Discurso durante a 92ª Sessão Especial, no Senado Federal

Homenagem aos 200 anos da Imprensa Brasileira e a seu Patrono, Hipólito José da Costa.

Autor
Romeu Tuma (PTB - Partido Trabalhista Brasileiro/SP)
Nome completo: Romeu Tuma
Casa
Senado Federal
Tipo
Discurso
Resumo por assunto
HOMENAGEM. IMPRENSA. SEGURANÇA PUBLICA.:
  • Homenagem aos 200 anos da Imprensa Brasileira e a seu Patrono, Hipólito José da Costa.
Publicação
Publicação no DSF de 04/06/2008 - Página 17848
Assunto
Outros > HOMENAGEM. IMPRENSA. SEGURANÇA PUBLICA.
Indexação
  • HOMENAGEM, ANIVERSARIO DE FUNDAÇÃO, IMPRENSA, BRASIL, OPORTUNIDADE, SAUDAÇÃO, HIPOLITO JOSE DA COSTA, CRIADOR, JORNAL, CORREIO BRAZILIENSE, PERIODO, EXILIO, PAIS ESTRANGEIRO, GRÃ-BRETANHA, PRETENSÃO, CONDENAÇÃO, DEFEITO, ADMINISTRAÇÃO.
  • COMENTARIO, HISTORIA, VIDA, HIPOLITO JOSE DA COSTA, JORNALISTA, EMPENHO, GARANTIA, LIBERDADE DE IMPRENSA.
  • HOMENAGEM, JORNALISTA, JORNAL, TELEVISÃO, AGENCIA DE NOTICIAS, SENADO.
  • COMENTARIO, GESTÃO, ORADOR, DIREÇÃO, POLICIA ESPECIAL, ESTADO DE SÃO PAULO (SP), GARANTIA, LIBERDADE DE IMPRENSA.
  • ADVERTENCIA, IMPOSSIBILIDADE, UTILIZAÇÃO, PODER DE POLICIA, AMEAÇA, VIOLENCIA, IMPRENSA, ESPECIFICAÇÃO, OCORRENCIA, SEQUESTRO, JORNALISTA, ESTADO DO RIO DE JANEIRO (RJ), TENTATIVA, IMPEDIMENTO, DIVULGAÇÃO, SITUAÇÃO, TRAFICO, DROGA, EXTORSÃO, RESTRIÇÃO, LIBERDADE DE IMPRENSA.

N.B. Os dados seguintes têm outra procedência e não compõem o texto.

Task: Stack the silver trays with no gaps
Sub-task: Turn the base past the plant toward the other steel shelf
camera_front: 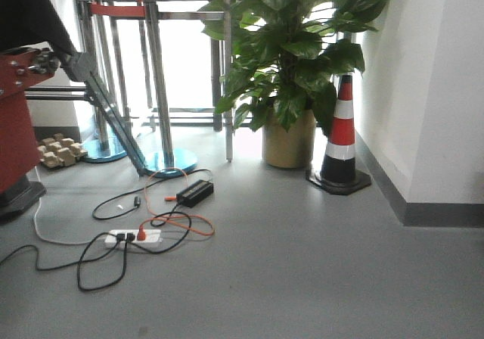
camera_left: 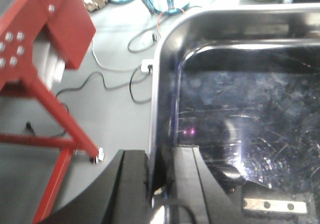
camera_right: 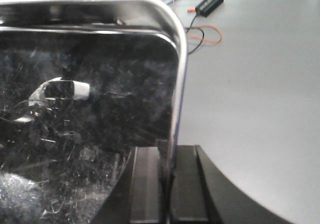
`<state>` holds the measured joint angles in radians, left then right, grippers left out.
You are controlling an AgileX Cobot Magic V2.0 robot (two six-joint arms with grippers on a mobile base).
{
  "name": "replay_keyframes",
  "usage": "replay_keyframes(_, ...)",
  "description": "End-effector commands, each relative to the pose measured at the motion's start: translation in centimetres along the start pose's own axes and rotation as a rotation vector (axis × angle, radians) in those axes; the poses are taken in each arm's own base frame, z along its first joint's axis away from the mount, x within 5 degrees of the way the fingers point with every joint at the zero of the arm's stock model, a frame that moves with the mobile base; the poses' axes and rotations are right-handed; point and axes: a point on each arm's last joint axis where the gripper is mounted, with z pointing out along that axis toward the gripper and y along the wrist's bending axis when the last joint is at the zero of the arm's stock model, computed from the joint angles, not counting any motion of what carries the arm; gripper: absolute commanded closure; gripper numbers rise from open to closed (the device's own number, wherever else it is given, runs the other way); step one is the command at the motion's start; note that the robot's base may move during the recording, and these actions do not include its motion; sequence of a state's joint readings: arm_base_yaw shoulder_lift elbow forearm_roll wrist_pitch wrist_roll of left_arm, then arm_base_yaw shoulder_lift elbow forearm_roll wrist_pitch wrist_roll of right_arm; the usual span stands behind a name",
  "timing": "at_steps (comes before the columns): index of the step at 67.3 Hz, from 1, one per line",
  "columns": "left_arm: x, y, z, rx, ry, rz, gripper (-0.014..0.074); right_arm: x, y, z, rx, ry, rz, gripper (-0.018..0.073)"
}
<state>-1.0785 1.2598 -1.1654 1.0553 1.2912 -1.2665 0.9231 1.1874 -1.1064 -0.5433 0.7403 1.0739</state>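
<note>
Both reach forward level, left claw (camera_left: 159, 184) and right claw (camera_right: 167, 184) each clamped on a silver tray (camera_left: 240, 109) rim.

Robot test lab, apparently. Smooth grey floor (camera_front: 318, 278), loose black cables (camera_front: 94, 275), white power strip (camera_front: 133, 238). Orange-and-white striped traffic cone (camera_front: 342, 131); red-painted steel frame (camera_left: 55, 19).

Floor (camera_front: 318, 278) is plain grey. Lower left there's a white power strip (camera_front: 132, 238) with black cables (camera_front: 98, 275) looping off it and an orange cord (camera_front: 189, 222), plus a black power brick (camera_front: 195, 193) just above. Centre-right sits a potted plant (camera_front: 289, 138) with a striped traffic cone (camera_front: 342, 138) right beside it. Wooden blocks (camera_front: 60, 151) are at far left.
</note>
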Motion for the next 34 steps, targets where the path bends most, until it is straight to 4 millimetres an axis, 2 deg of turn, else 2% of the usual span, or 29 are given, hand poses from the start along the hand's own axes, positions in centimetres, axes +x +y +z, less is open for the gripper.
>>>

O SR. ROMEU TUMA (PTB - SP. Pronuncia o seguinte discurso. Sem revisão do orador.) - Sr. Presidente, ilustre Senador Pedro Simon, primeiro signatário do pedido desta sessão solene, tão importante para o País, em homenagem à imprensa e ao seu criador, o jornalista Hipólito; Dr. Paulo Tonet Camargo, Diretor do Comitê de Relações Governamentais da Associação Nacional de Jornais; e nosso amigo Roberto Wagner Monteiro, Presidente do Conselho Superior da Abratel - Associação Brasileira de Radiodifusão, Tecnologia e Telecomunicações, é muito difícil contentar todos ao instituir-se a data comemorativa de algum acontecimento histórico. O dia 1º de junho, por exemplo, provocou discussões durante mais de uma década até encontrar aceitação inconteste como Dia da Imprensa Brasileira. Mesmo assim, ainda hoje existe quem prefira a data anterior, estabelecida para lembrar o dia 10 de setembro de 1808, quando D. João VI criou a Gazeta do Rio de Janeiro, órgão de divulgação oficial do governo português em solo brasileiro.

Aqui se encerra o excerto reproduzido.